The Court unanimously held that privacy is a fundamental right, overruling the earlier decisions in M.P. Sharma v. Satish Chandra (1954) and Kharak Singh v. State of Uttar Pradesh (1963) that had suggested privacy was not a fundamental right.

"Privacy is the constitutional core of human dignity. Privacy has both a normative and descriptive function. At a normative level privacy sub-serves those eternal values upon which the guarantees of life, liberty and freedom are founded." Justice D.Y. Chandrachud, Puttaswamy (2017)
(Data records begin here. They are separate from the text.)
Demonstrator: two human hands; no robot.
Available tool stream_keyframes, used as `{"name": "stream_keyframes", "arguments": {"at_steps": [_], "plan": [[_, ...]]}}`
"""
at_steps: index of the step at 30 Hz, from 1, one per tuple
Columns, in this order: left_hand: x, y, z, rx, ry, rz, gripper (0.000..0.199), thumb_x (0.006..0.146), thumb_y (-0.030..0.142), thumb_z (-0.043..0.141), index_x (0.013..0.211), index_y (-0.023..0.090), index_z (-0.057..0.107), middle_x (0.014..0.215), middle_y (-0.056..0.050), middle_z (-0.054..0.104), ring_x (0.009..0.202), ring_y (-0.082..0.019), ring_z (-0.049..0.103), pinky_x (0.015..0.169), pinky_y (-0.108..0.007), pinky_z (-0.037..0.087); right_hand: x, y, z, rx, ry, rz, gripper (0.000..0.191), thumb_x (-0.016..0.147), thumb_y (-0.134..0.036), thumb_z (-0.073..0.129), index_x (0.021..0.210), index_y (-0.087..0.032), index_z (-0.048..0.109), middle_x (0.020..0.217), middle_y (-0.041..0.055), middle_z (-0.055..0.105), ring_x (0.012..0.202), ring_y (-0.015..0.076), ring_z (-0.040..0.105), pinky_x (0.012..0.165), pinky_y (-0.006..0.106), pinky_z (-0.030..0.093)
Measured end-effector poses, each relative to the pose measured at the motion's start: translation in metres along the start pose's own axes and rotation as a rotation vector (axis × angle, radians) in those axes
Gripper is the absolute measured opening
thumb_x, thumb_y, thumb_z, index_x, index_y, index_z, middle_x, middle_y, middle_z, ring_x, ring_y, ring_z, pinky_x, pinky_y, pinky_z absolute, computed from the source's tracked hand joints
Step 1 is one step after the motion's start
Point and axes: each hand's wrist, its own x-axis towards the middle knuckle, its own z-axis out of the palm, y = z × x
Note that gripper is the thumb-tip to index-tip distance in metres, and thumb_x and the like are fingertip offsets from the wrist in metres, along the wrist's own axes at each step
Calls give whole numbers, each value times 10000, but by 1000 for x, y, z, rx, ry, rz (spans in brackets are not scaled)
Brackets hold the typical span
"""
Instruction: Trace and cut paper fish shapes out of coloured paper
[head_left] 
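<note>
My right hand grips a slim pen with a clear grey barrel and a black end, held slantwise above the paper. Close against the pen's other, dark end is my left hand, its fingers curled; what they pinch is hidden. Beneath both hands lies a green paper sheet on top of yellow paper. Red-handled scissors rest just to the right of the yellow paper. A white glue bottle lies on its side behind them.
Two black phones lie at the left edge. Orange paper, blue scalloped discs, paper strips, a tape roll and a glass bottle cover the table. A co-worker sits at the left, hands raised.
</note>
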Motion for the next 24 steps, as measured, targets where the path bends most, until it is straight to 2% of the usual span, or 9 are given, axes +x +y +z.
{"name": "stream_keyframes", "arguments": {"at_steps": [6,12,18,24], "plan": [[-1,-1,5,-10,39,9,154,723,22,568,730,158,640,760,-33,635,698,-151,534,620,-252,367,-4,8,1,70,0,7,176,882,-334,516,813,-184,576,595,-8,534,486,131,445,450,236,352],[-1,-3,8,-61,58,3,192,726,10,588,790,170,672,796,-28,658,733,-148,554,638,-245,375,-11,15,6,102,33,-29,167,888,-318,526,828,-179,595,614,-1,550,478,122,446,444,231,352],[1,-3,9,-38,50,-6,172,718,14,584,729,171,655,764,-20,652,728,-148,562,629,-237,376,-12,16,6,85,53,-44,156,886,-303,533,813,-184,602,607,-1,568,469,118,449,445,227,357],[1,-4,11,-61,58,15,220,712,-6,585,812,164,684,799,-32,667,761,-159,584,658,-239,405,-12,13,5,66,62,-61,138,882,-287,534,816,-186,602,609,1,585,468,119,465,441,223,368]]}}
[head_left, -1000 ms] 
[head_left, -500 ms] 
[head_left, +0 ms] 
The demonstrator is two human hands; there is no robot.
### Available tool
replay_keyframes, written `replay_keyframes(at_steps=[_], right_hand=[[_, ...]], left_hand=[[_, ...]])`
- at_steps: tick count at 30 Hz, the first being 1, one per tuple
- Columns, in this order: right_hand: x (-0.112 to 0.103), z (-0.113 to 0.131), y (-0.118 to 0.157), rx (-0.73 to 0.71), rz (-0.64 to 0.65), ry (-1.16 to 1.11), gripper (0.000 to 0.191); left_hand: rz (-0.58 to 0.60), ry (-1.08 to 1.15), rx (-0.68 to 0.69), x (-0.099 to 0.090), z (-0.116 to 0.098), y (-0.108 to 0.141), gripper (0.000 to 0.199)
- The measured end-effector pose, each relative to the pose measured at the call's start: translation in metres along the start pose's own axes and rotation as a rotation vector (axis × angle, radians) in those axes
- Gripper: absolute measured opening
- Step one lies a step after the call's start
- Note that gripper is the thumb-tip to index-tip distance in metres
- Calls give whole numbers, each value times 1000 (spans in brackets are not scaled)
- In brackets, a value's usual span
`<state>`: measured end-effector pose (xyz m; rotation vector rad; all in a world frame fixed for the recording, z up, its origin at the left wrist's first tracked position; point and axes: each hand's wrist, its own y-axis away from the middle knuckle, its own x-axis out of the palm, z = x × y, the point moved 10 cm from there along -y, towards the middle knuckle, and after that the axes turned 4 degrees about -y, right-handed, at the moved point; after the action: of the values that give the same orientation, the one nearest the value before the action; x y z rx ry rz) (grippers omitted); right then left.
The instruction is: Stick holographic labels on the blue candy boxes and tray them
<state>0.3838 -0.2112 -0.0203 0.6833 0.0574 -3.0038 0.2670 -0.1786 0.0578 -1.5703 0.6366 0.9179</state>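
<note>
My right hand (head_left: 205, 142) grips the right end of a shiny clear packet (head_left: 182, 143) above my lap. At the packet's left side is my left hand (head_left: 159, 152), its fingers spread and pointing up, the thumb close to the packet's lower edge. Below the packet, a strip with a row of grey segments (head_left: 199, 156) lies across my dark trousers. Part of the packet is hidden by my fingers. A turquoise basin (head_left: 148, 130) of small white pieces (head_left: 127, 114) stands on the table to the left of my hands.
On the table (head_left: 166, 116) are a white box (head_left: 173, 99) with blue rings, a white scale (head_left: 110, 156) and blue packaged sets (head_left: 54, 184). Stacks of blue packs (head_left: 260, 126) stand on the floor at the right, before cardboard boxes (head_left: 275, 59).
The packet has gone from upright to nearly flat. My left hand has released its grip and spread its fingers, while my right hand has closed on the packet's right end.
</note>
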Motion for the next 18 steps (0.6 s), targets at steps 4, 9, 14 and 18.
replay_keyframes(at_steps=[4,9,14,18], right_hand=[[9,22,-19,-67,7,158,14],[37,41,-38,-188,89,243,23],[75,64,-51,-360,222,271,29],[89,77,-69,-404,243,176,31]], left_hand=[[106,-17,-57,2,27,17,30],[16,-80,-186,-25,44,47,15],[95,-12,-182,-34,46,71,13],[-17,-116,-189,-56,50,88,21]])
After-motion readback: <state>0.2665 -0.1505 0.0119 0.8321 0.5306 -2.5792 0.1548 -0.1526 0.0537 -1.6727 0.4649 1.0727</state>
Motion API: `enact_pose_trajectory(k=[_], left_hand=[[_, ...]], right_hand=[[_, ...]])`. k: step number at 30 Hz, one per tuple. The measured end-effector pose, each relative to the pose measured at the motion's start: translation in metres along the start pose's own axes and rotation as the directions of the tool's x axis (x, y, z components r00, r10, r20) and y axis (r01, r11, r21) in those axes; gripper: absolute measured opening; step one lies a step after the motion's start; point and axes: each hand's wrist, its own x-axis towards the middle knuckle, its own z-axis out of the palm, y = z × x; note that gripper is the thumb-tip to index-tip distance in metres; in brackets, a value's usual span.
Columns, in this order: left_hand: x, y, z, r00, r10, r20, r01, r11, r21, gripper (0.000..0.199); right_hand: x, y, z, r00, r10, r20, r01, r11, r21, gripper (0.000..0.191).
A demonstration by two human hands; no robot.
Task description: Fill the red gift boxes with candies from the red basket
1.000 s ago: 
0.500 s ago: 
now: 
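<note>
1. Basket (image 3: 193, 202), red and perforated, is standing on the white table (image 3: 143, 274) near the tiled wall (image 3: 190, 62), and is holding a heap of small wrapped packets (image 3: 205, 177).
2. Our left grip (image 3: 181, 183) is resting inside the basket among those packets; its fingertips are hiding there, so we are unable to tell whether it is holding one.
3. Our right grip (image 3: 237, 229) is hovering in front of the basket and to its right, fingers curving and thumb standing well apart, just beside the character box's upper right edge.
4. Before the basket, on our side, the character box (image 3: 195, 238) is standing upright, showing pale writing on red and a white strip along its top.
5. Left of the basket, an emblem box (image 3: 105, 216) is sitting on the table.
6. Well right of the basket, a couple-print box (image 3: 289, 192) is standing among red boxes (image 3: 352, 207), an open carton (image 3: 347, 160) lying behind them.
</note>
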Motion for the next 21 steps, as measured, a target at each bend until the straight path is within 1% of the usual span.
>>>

Components of the Privacy Right

The Court identified multiple dimensions of privacy:

Bodily Privacy: Protection against invasions of physical body - medical procedures, drug testing
Spatial Privacy: Protection of personal spaces - home, property, sanctum
Informational Privacy: Control over personal data and information - most relevant to cryptocurrency
Decisional Privacy: Autonomy to make intimate decisions - reproductive choices, sexual orientation

The Three-Fold Test for Privacy Restrictions

The Court established that any restriction on privacy must satisfy a three-fold test:

Prong 1: Legality

The restriction must be by law. Executive action without statutory basis is insufficient. The law must be validly enacted and within legislative competence.

Prong 2: Legitimate Aim

The restriction must serve a legitimate state aim - national security, prevention of crime, protection of revenue, or other recognized public interests.

Prong 3: Proportionality

The restriction must be proportionate to the aim sought. This involves necessity (no less restrictive alternative), minimal impairment, and balancing of costs and benefits.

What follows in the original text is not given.